I don't know about all brands of panniers but for Jandd and some other makes you can remove the mounting brackets of the bag to move it higher and rearwards to give you more heel clearance.

Worth a try.


----------



## Lamourish (Dec 31, 2005)

MB1 said:


> I don't know about all brands of panniers but for Jandd and some other makes you can remove the mounting brackets of the bag to move it higher and rearwards to give you more heel clearance.
> 
> Worth a try.


I'll check it out...


----------



## fbagatelleblack (Mar 31, 2005)

Lamourish said:


> I have US size 14 feet (?49ish euro).
> 
> I was hoping that someone out there had a suggestion as to a rack that would hold the pannier higher or further back than the usual rack configuration.


I've had plenty of experience in this area with my big ole size 15/50s.

My experience is heel clearance has as much to do with the bag as with the rack, and with bag placement on the rack more than anything. Have you tried to shove your bag back as far on your current rack as you possibly can? Then, you might need to mount some kind of stops on the racks to keep the spring force in the bag retention system from slowly dragging the bag forward again. I've been able to make this technique work for all rack/bag combinations I've tried in the past.

If you've tried all this, and still knock your heels, you might also consider new bags that mount further back, or smaller bags that do not come as far forward. But, you are right, a new rack is likely to be a cheaper option. Does your rack have any front-to-back adjustability? On my current setup, I'm using an inexpensive Ascent rack (Nashbar Item #AS-URR at www.nashbar.com) with a lot of back and forth adjustment possible. I set it fairly far back, which keeps my heels clear. Unfortunately, this position also causes the top of the rack to be angled tilting back from horizontal - not a big deal because my rack straps hold everything I put on the rack securely in place, and the angle is not very severe. It works well, but it does look a bit funny See the attached photo.

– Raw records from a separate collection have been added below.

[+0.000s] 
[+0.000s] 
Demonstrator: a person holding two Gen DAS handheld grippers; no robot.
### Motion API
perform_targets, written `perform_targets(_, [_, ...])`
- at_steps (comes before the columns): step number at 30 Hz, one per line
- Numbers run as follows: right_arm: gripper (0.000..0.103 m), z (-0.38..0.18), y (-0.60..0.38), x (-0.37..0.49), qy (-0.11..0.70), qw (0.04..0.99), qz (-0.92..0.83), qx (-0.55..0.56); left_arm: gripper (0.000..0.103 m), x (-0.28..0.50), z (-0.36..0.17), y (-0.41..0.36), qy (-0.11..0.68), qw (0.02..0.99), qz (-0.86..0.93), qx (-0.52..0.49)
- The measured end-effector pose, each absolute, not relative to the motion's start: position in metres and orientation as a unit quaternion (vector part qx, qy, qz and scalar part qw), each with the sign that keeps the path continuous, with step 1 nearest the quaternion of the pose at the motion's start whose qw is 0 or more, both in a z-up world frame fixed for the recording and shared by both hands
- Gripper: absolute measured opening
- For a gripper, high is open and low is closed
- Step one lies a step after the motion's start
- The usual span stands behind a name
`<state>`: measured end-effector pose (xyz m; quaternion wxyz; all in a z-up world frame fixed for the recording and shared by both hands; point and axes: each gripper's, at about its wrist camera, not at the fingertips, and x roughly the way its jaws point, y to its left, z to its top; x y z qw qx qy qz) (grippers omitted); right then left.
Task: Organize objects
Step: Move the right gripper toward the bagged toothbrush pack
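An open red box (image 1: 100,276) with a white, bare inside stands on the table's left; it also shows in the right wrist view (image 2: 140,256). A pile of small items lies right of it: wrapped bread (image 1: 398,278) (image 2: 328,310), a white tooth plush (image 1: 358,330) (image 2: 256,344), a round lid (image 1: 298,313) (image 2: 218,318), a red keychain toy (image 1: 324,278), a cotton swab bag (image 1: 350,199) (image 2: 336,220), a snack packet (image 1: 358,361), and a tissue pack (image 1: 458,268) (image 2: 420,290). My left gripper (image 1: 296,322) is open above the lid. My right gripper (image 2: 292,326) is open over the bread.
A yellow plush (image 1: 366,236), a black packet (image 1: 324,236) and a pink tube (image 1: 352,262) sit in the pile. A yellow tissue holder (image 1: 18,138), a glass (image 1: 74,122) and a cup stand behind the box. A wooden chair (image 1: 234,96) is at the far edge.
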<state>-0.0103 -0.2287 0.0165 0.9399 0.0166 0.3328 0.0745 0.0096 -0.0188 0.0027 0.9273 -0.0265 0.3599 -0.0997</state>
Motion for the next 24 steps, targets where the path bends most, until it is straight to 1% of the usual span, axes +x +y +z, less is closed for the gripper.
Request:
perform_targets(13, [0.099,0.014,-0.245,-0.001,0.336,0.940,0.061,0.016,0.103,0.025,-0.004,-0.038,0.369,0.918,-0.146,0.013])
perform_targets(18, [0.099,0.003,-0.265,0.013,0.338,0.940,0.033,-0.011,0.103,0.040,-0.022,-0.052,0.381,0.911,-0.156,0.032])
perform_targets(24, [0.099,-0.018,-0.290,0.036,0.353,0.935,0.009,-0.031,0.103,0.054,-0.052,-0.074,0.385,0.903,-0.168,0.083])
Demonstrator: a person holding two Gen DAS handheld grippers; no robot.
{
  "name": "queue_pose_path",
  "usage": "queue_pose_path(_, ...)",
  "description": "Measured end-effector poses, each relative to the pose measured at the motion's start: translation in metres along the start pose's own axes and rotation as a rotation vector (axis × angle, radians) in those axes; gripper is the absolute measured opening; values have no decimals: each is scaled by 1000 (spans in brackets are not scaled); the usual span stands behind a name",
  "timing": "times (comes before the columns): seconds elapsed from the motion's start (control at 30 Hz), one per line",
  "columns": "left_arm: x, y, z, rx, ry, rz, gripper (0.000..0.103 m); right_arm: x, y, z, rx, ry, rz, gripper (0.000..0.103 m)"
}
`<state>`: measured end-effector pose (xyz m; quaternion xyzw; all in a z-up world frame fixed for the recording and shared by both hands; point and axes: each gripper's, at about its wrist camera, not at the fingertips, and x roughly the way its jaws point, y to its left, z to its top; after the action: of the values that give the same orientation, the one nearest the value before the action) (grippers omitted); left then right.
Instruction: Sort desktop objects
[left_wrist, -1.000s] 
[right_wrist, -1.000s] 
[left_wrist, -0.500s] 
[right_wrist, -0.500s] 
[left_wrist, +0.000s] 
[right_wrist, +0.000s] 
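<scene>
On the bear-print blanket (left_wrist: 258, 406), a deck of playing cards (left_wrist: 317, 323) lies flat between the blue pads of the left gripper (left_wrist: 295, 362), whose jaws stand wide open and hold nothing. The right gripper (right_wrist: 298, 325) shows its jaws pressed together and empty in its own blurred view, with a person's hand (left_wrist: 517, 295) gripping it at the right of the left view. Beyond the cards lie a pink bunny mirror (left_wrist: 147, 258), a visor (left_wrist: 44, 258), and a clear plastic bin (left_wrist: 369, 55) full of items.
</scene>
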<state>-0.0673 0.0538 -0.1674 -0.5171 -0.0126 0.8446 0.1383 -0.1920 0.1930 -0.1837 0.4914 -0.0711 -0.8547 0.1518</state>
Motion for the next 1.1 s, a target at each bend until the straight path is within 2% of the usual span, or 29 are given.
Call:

Good luck and let me know how it turns out!

- FBB


----------



## Lamourish (Dec 31, 2005)

Ah yes, a good idea... I'll try tipping my current rack. My panner is an Arkel, which is HIGHLY adjustable. Let me fidget and I'll get back to you. Thanks for the suggestion!


----------



## undies (Oct 13, 2005)

This solution may seem overly ghetto to some of you, but I strap a milk crate to my rack for shopping:



















I had this one left over when the local dairy discontinued delivery service. Curlys can have their milk crate back when I get back my deposit for six milk bottles


----------



## Lamourish (Dec 31, 2005)

Hey, as far as I'm concerned, Curly's just got nationwide advertising and countless local views. If push comes to shove, Curly owes YOU!

It's great idea, but I need something for my pannier to attach to for a 30 minute commute. I leave my bike in an area frequented by the homeless, although it is populated, and I'm sure the basket would be gone in a couple of days. For local rides to the market, it looks ideal!


Thanks for the suggestion!
-lammy


----------



## fbagatelleblack (Mar 31, 2005)

undies said:


> This solution may seem overly ghetto to some of you, but I strap a milk crate to my rack for shopping:


I went through college with a milk crate strapped to my bike rack. It ROCKED! I could put all my books in it, or as many groceries as I could afford, and have room left over. Made the bike a bit tippy when it was heavily loaded (45+ lbs) but I was young and gutsy, so who cared!

- FBB


----------



## superjohnny (May 16, 2006)

I hate to bring this back from the dead, but it's only been 9 months...

How do you firmly affix the milk crate to the rack? My wife tried this and ended up spilling the groceries like 3 times. Bungee cords didn't do it. Zip ties?


----------



## fbagatelleblack (Mar 31, 2005)

superjohnny said:


> I hate to bring this back from the dead, but it's only been 9 months...
> 
> How do you firmly affix the milk crate to the rack? My wife tried this and ended up spilling the groceries like 3 times. Bungee cords didn't do it. Zip ties?


I used a bungy cord wound REALLY tight. Zip ties would probably work. Hose clamps would be another option, probably less like to break than zip ties. Or go to the hardware store and look through their mounting hardware section.

Good luck!

- FBB


----------



## undies (Oct 13, 2005)

Heavy-duty zip ties would work. I used nylon tie-down straps with adjustable buckles. 

I should disclose that nowadays I use a pair of Banjo Bros. grocery panniers instead. The grocery panniers can be problematic if you have heel clearance issues, but I mostly use them on my Nashbar Touring bike, which has pretty long chainstays (455mm I think).


----------



## fbagatelleblack (Mar 31, 2005)

undies said:


> Heavy-duty zip ties would work. I used nylon tie-down straps with adjustable buckles.
> 
> I should disclose that nowadays I use a pair of Banjo Bros. grocery panniers instead. The grocery panniers can be problematic if you have heel clearance issues, but I mostly use them on my Nashbar Touring bike, which has pretty long chainstays (455mm I think).


Long chainstays are a really, really good thing. I just built up my custom frame from Allan Wanta:










I made sure he put on REALLY long stays. Now I have no heal clearance problems for my big ole size 15s.

And the frame and fork only cost me $800!

- FBB


----------